Exercise requirements.
"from" is the word to look for; copy each line of the listing where it occurs.

Given material.
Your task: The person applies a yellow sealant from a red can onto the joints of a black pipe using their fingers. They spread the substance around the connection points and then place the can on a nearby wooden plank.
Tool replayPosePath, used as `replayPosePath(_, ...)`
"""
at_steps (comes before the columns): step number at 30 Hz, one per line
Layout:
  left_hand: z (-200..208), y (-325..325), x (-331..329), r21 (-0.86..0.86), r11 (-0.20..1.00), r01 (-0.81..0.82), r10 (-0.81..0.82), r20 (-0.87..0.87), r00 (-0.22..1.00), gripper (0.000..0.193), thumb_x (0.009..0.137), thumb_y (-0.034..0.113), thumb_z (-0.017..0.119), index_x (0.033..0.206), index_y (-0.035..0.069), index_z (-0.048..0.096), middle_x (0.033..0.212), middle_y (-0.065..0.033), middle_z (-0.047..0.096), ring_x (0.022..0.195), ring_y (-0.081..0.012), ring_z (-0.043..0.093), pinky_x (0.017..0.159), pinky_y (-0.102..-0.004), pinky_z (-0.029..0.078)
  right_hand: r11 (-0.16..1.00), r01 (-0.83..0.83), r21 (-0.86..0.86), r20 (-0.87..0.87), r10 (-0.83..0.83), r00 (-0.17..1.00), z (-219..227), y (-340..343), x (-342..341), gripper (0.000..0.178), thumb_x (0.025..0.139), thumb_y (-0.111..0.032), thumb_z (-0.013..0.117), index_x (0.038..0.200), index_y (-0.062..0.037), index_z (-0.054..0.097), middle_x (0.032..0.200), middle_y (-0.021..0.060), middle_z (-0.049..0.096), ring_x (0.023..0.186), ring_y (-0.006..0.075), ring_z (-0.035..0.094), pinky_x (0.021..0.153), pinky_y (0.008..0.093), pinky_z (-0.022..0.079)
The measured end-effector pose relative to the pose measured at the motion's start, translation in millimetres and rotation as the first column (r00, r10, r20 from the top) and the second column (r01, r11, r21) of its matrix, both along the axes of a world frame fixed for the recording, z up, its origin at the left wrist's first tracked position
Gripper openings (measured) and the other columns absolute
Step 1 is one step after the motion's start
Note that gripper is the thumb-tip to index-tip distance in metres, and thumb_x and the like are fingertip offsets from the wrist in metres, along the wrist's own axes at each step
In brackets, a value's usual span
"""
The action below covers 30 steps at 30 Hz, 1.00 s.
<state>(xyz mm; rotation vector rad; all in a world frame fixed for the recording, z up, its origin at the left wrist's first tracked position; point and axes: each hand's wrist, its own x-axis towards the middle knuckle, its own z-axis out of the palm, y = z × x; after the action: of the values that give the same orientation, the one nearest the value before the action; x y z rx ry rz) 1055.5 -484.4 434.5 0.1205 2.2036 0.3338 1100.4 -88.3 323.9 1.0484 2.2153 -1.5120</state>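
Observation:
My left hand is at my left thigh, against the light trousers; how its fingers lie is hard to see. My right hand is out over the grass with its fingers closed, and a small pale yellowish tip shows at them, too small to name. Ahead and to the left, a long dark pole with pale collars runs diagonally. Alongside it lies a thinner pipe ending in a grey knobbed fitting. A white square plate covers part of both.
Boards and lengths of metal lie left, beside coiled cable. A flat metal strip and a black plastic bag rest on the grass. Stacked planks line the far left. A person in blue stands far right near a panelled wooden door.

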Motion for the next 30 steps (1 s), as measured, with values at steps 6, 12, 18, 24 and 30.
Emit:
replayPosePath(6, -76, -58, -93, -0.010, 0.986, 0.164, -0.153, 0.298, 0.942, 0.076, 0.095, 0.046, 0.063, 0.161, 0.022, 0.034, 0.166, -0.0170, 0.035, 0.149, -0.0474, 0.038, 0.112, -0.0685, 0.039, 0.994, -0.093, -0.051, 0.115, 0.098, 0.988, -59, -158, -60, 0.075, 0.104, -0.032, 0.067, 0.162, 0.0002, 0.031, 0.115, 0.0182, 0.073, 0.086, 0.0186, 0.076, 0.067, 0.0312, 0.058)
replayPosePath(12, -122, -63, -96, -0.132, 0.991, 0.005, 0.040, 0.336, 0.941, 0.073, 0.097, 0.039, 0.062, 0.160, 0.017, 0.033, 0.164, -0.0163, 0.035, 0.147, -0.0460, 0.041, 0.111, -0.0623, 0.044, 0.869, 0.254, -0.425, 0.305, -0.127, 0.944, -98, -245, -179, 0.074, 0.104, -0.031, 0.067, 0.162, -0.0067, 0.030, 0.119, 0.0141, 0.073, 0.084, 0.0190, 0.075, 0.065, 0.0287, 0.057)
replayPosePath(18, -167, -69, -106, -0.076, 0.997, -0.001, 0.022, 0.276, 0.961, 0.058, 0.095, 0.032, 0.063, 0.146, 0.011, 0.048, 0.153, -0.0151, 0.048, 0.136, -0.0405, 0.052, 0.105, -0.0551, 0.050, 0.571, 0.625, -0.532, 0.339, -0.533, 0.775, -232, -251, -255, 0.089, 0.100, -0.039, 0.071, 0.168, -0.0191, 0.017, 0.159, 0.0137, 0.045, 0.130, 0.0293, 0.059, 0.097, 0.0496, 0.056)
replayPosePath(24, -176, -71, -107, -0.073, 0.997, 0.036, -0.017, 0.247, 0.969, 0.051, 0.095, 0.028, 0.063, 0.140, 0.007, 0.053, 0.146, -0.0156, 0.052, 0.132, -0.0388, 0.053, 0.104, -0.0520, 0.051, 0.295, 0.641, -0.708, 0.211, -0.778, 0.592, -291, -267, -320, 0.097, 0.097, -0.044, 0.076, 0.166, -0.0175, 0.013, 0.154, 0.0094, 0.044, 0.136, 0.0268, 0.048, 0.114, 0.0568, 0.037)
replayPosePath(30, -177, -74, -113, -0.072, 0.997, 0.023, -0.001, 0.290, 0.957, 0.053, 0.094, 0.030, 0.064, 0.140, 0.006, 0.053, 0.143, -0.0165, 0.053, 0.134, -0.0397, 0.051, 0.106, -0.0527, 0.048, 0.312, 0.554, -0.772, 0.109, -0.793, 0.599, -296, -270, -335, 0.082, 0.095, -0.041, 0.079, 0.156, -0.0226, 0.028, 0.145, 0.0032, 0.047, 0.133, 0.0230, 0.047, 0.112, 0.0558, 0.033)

The completed task.
Your task: The person applies a yellow sealant from a red can onto the joints of a black pipe using their fingers. They spread the substance around the connection points and then place the can on a nearby wooden plank.
The measured end-effector pose relative to the pose measured at the motion's start, translation in millimetres and rotation as the first column (r00, r10, r20 from the top) and the second column (r01, r11, r21) of its matrix, both along the axes of a world frame fixed for the recording, z up, its origin at the left wrist's first tracked position
Note that gripper is the thumb-tip to index-tip distance in metres, and thumb_x and the like are fingertip offsets from the wrist in metres, along the wrist's own axes at each step

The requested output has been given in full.